FOOTBALL

Les Diables rouges font à nouveau recette

Les Diables rouges font à nouveau recette

Les Diables suscitent à nouveau l’intérêt des supporters et celui des sponsors qui jugent le « produit à nouveau sexy ».

Belga

L’équipe nationale belge suscite beaucoup d’intérêt. Du public mais aussi des sponsors qui se bousculent à la porte. Une bonne chose pour le football amateur.

Benjamin Goeders, vous êtes en charge du sponsoring au sein de l’Union belge. Est-ce que l’engouement populaire se traduit également au niveau commercial ?

Il y a deux aspects, celui lié à la vente d’abonnements et l’autre lié au sponsoring.

Au niveau des supporters, on atteint le chiffre de 10 000 abonnements avec des ventes de tickets qui nous font presque croire que l’ensemble de la campagne sera sold-out. Ce qui représente près de 50 000 personnes.

Le deuxième point, l’aspect plus commercial, est beaucoup plus important pour nous. Même s’il faut savoir que nous sommes déjà sold-out en termes de sponsoring avant le début de cette campagne.

Parce que les entreprises sentaient ce renouveau de l’équipe belge ?

Les sociétés sont ce qu’elles sont, la crise économique est ce qu’elle est. Aujourd’hui une société n’investit pas juste sur les Diables rouges parce que les résultats sont là mais parce qu’il y a un produit qui a été structuré pour le préparer le plus possible à la vente. On a été tellement soumis à de mauvais résultats ces dernières années qu’on s’est décarcassés pour rendre le produit le plus sexy possible. Et depuis l’Autriche et l’engouement pour les Diables, il y a eu une sorte de déclic de la part des annonceurs qui ont trouvé le produit particulièrement sexy, même quand les résultats n’étaient pas là. Mais aujourd’hui, il n’y a plus de possibilité d’être sponsor. Toutes les places sont prises.

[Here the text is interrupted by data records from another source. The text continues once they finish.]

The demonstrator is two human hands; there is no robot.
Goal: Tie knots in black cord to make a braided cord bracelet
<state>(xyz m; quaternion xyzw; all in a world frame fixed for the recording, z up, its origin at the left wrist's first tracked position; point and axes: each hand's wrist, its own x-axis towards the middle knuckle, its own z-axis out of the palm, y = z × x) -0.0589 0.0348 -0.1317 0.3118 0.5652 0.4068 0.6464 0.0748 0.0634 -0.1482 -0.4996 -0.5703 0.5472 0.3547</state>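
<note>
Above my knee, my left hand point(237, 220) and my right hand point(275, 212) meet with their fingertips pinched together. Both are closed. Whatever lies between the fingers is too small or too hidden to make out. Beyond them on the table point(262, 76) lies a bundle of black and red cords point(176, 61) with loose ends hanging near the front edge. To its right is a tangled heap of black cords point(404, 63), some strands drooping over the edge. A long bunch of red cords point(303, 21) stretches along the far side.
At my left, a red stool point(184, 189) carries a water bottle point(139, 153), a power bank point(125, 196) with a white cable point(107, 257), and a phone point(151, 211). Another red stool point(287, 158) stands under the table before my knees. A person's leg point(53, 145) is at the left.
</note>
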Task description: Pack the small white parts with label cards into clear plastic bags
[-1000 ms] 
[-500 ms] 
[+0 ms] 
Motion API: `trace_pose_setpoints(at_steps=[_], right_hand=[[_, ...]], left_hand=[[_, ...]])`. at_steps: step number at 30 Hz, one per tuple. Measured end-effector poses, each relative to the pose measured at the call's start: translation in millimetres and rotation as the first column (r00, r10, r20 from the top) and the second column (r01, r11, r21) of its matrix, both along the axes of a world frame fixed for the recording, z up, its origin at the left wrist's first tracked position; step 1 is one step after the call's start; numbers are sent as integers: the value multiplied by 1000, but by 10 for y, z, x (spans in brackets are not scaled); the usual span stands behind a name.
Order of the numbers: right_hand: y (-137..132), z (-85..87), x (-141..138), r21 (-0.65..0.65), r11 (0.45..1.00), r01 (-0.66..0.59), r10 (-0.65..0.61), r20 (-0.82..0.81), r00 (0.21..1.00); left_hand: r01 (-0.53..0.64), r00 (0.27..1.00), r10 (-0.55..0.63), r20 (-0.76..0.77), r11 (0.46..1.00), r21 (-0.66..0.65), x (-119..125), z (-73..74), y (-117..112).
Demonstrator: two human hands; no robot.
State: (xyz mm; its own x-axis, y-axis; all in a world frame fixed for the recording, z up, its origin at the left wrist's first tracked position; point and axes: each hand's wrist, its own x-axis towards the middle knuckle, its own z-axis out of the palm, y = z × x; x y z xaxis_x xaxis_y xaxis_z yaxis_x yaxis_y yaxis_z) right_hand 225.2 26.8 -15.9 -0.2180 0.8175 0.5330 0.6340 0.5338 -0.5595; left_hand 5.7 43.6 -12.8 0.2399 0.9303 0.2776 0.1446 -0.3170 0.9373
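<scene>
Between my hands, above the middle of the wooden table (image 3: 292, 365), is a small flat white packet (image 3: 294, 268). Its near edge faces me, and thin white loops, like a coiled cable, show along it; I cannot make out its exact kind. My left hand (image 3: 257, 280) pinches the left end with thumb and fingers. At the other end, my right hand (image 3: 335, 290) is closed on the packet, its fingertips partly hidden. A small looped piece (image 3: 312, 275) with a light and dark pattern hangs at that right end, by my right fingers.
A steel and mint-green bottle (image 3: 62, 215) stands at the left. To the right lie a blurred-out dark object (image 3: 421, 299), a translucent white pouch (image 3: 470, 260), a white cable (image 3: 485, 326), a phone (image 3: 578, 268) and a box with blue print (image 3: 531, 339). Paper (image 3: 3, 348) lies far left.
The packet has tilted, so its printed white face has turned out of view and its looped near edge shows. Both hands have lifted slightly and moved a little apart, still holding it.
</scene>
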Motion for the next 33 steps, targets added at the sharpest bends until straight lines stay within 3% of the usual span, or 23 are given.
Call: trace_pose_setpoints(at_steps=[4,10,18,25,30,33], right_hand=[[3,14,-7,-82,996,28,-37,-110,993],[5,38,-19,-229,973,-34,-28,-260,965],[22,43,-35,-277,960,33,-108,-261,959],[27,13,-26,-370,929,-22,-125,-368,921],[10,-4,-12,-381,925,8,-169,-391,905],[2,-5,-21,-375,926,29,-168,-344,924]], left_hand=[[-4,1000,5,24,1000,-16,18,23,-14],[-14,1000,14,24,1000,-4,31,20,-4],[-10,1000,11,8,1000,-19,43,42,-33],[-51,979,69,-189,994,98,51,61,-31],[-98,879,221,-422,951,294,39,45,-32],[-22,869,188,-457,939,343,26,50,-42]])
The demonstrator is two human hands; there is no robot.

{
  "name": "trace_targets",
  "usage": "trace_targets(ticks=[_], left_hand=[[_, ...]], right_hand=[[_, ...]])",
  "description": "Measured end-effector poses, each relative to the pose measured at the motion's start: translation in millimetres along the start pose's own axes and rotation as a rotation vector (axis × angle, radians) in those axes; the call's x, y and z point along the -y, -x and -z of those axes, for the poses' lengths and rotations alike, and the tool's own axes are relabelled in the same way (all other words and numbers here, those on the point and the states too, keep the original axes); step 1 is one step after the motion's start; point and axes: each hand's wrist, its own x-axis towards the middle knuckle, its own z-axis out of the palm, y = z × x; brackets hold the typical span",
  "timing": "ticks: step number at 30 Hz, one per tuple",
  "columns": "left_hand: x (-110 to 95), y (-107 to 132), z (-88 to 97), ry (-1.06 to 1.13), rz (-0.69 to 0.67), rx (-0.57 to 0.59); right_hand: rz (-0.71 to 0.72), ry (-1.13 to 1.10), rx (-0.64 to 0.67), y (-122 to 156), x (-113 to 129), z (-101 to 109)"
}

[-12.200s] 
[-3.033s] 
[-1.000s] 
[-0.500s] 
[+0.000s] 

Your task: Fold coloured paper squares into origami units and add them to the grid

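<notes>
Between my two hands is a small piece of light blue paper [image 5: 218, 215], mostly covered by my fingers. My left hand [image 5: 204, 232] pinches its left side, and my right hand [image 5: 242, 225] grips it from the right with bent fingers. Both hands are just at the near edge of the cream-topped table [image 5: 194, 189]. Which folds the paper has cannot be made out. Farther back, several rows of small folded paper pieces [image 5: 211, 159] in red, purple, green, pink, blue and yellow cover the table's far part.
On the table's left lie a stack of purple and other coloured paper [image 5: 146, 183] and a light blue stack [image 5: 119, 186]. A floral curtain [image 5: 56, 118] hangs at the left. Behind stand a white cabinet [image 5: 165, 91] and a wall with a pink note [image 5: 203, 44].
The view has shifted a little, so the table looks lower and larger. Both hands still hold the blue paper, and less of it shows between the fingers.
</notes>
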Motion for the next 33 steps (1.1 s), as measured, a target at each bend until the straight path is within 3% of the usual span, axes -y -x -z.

Combien sont-ils exactement ?

Il y a un listing de dix top sponsors de l’Union belge. Ce sont des sociétés qui ont une exclusivité sectorielle. Il y a aussi le nouvel équipementier des Diables rouges. Puis vous avez la Loterie Nationale, le partenaire institutionnel. Ainsi que, côté francophone, RTL et, en Flandre, la VRT. Enfin vous avez aussi de plus petits partenaires qui ne sont pas top sponsor mais qui investissent tout de même des montants annuels assez conséquents. Et l’avantage aujourd’hui c’est qu’il n’y a plus de place. Il y a une liste d’attente.

Ne pourrait-on pas élargir la liste ?

Avant de pouvoir l’élargir, il faut pouvoir accorder à nos partenaires une visibilité minimale correcte. Et puis ce ne serait pas très correct envers les sociétés qui sont pour la plupart partenaires de la fédération depuis de longues années, qui ont connu une longue période de vaches maigres et de leur dire aujourd’hui que nous allons élargir. C’est un petit peu trop fort. Attendons de voir comment se déroule la campagne de qualification.

Parlons gros sous. Combien est-ce que ça coûte aux sponsors ?

Un sponsoring à l’Union belge de football, ça peut aller de 300 000 à 500 000 euros par an. Et à côté de cela, vous avez des sponsors qui vous achètent des tickets. Ce ne sont pas des montants fixes.

Et à quoi sert cet argent ? À payer le sélectionneur et le staff ?

L’Union belge, c’est 150 employés, 11 000 matches tous les week-ends. Nous avons toute une série de choses à financer. Payer l’entraîneur et les joueurs, ce n’est pas ce qui coûte le plus cher. La fédération est une grosse entreprise qui est une ASBL et dont le but est de réinjecter 100 % des bénéfices dans le football. Plus les Diables performent, plus il y a des opportunités de faire rentrer de l’argent dans les caisses de la fédération et plus cela sera bénéfique à l’ensemble du football. Les Diables ont sur leurs épaules la réussite de toute une série de projets que l’Union belge essaie de mener à bien.